El PSOE sigue aumentando la tensión en el Congreso de los Diputados. Después de la falta de respuesta del candidato socialista, Pedro Sánchez, a las ofensas vertidas por la portavoz de EH-Bildu, Mertxe Aizpurua, llegó el turno de Adriana Lastra, que ha cerrado las intervenciones parlamentarias en el pleno de investidura con una dura diatriba hacia los principales partidos de la oposición: PP, Vox y Ciudadanos.

«Las derechas han amenazado de forma implícita y hasta explícita con un golpe de estado», ha acusado desde la tribuna del Congreso, para intentar identificar el Gobierno de Sánchez con un avance democrático. «Señorías, la democracia se abre paso y las derechas no podrán impedir que se forme el Gobierno que han elegido los ciudadanos», ha asegurado.

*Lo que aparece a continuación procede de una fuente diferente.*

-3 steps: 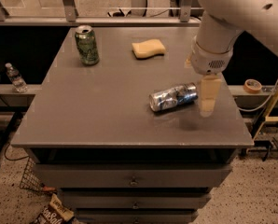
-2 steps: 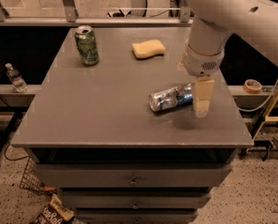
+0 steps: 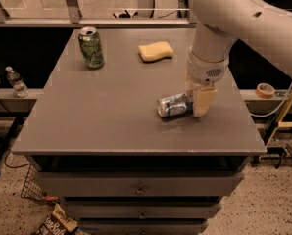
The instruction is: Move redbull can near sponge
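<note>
The redbull can [image 3: 171,105] is a slim silver can with blue patches. It lies on its side on the grey table [image 3: 107,116], right of centre. My gripper [image 3: 197,100] hangs from the white arm and is down at the can's right end, covering that end. The sponge [image 3: 156,51] is pale yellow and lies flat near the table's far edge, well behind the can and a little to its left.
A wider green can [image 3: 91,47] stands upright at the table's far left. A water bottle [image 3: 16,81] stands on a ledge to the left, and a tape roll [image 3: 266,89] lies on the ledge to the right. Drawers sit below the table's front edge.
My gripper has moved left and down onto the right end of the redbull can. The can, sponge and green can have stayed in place.
</note>
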Controlling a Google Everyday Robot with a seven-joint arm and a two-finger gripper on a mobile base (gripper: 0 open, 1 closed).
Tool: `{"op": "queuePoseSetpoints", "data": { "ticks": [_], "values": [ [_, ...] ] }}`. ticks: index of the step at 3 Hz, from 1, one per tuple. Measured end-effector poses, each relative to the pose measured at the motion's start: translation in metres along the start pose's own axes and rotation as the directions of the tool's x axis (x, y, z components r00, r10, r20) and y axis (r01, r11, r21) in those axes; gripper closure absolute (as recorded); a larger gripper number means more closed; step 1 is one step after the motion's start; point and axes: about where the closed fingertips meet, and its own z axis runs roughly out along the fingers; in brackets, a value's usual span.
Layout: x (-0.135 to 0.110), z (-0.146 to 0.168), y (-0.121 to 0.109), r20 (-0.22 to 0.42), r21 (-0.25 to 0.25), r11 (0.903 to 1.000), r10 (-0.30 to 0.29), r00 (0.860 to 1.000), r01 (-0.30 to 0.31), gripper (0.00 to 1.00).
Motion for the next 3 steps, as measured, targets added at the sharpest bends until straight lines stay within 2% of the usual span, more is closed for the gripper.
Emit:
{"op": "queuePoseSetpoints", "data": {
  "ticks": [1,2,3],
  "values": [
    [0.003,-0.003,-0.002,0.017,0.005,1.0000,0.008,1.000,-0.008,0.64],
    [0.022,-0.020,-0.015,0.052,0.055,0.9964,0.062,0.997,-0.065,0.88],
    [0.042,-0.059,-0.044,0.125,0.159,0.9780,0.116,0.985,-0.135,1.00]
  ]
}}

En vez de defender el proyecto de Sánchez y de Iglesias, como corresponde a un discurso de investidura, Lastra ha seguido la estrategia socialista de arremeter contra la derecha para justificar el acuerdo con Podemos e independentistas del que tanto renegó el PSOE y ella misma durante la anterior legislatura y en campaña electoral. Sus ataques al PP han levantado a la bancada socialista y a la de Unidas Podemos en fuertes ovaciones.

«Quiero mostrar mi preocupación por las derechas extremas, desmesuradas y radicalizadas a las que sólo les vale la democracia cuando ganan», ha asgurado, acusando al PP, Vox y Ciudadanos de «dañar a las instituciones». «Les llamo a la sensatez, les exijo respeto a las decisiones de los ciudadanos y a la democracia». «El extremismo y el bloqueo es la plasmación de la impotencia de unas derechas derrotadas que sólo respetan la voluntad de los ciudadanos cuando les votan a ellos. Siempre han llegado tarde y a remolque a los acuerdos democráticos» ha insistido.

Con un tono muy duro, Lastra se ha referido a la alianza de PSOE, Podemos e independentistas como una «exigencia democrática» que «parte de la realidad». «Ningún país se puede construir desde la confrontación y la paralización», ha asegurado para justificar el pacto con Esquerra Republicana de Cataluña y Bildu.

Acto seguido, Lastra ha agradecido personalmente a Gabriel Rufián y a Pablo Iglesias su trabajo a favor del pacto para que Sánchez se convierta el próximo martes en presidente del Gobierno.

El mismo guión ha seguido el candidato, que ha cerrado el pleno antes de la votación levantando a los diputados del PSOE y de Unidas Podemos en aplausos al defender su «Gobierno progresista» como ejemplo de moderación, templanza y respeto frente a la radicalización que achacan a PP, Vox y Ciudadanos. «Esta coalición progresista es el mejor antídoto frente a la coalición del apocalipsis», ha concluido Sánchez.